Pensativo, caminhava pelo paredão, como se quisesse recolher naqueles pensamentos a solução para os seus problemas, como se o ar do mar e o vento lhe pudessem limpar todas as sismas que lhe faziam sentir-se pesado, sem vontade para continuar a vida que tinha agora.

Desde aquele dia que a sua vida se tinha transformado num vazio.

A morte repentina da mulher fê-lo repensar toda a sua existência, toda a sua relação familiar e social.

Encontrava-se agora num período de experiência, de transição.

A sua casa não é a mesma, as coisas não estão nos lugares onde a Maria religiosamente as colocava durante 45 anos de casamento, a roupa lavada e passada a ferro já não tinha o mesmo tratamento, o mesmo cheiro.

Os risos e choros tinham abandonado de vez aquela morada, nem ele conseguia devolver o choro à casa, tinham-se-lhe secado as lágrimas pelo sal do mar.

Passava um mês desde que Maria morreu, um mês que mais parece uma eternidade, uma enorme eternidade. Os dias não passam, a vida não lhe sorri, as noites são frias na cama, sozinho tudo é frio, até os seus pensamentos e recordações são frios, apenas as fotografias e as roupas da Maria lhe aquecem ainda um pouco o coração e a alma.

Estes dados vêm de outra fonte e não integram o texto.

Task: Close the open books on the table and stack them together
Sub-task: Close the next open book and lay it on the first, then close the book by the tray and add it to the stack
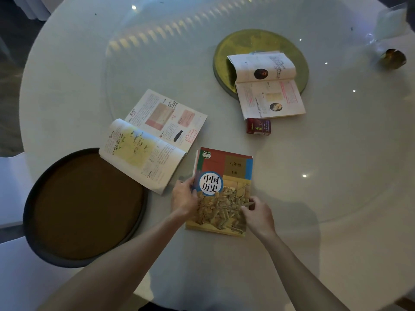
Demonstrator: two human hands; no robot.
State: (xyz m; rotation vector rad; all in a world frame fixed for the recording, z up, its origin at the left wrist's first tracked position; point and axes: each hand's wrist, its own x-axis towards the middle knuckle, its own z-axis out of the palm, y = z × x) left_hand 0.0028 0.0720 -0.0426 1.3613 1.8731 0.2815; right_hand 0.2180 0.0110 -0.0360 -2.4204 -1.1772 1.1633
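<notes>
Both hands rest on the closed book (224, 189): the left hand (184, 198) grips its left edge with fingers curled on the cover; the right hand (258, 213) presses loosely bent fingers on the lower right corner. At far left, a round dark tray (29, 205) overhangs the white table (314, 198). One open book (155, 138) lies partly on that tray. A second open book (269, 86) rests on a gold disc (226, 48), touching a red box (258, 126).
</notes>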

Abandonar a sua casa nunca lhe tinha passado pela cabeça, nem pensar, a casa onde casou, onde viveu todos aqueles anos com a Maria, local de alegrias de tristezas de confidências, isso não ia querer, ou antes achava que este pensamento só lhe vinha à cabeça por não ter nada para fazer e, por outro lado, por não ter ninguém com quem conversar.

Os filhos tinham a sua vida, viviam na mesma terra que ele, mas nunca, desde a morte da mãe, o convidaram para ir viver com eles. Ele também não queria isso, casamento apartamento, apenas reclama uma visita de vez em quando, um convite para um almoço ou mesmo um lanche.

Não tem netos, era um gosto que tinha e uma esperança que acalentava, talvez a sua vida tivesse mais um sentido mais um rumo.

Mas não pode esperar pelo futuro e pela vontade dos filhos, resta-lhe apenas esperar que o tempo seja o suficiente para os ver. 

Resta-lhe apenas esperar que a morte, calma e lentamente, lhe invada o espaço que hoje habita e o leve serenamente para junto da sua Maria.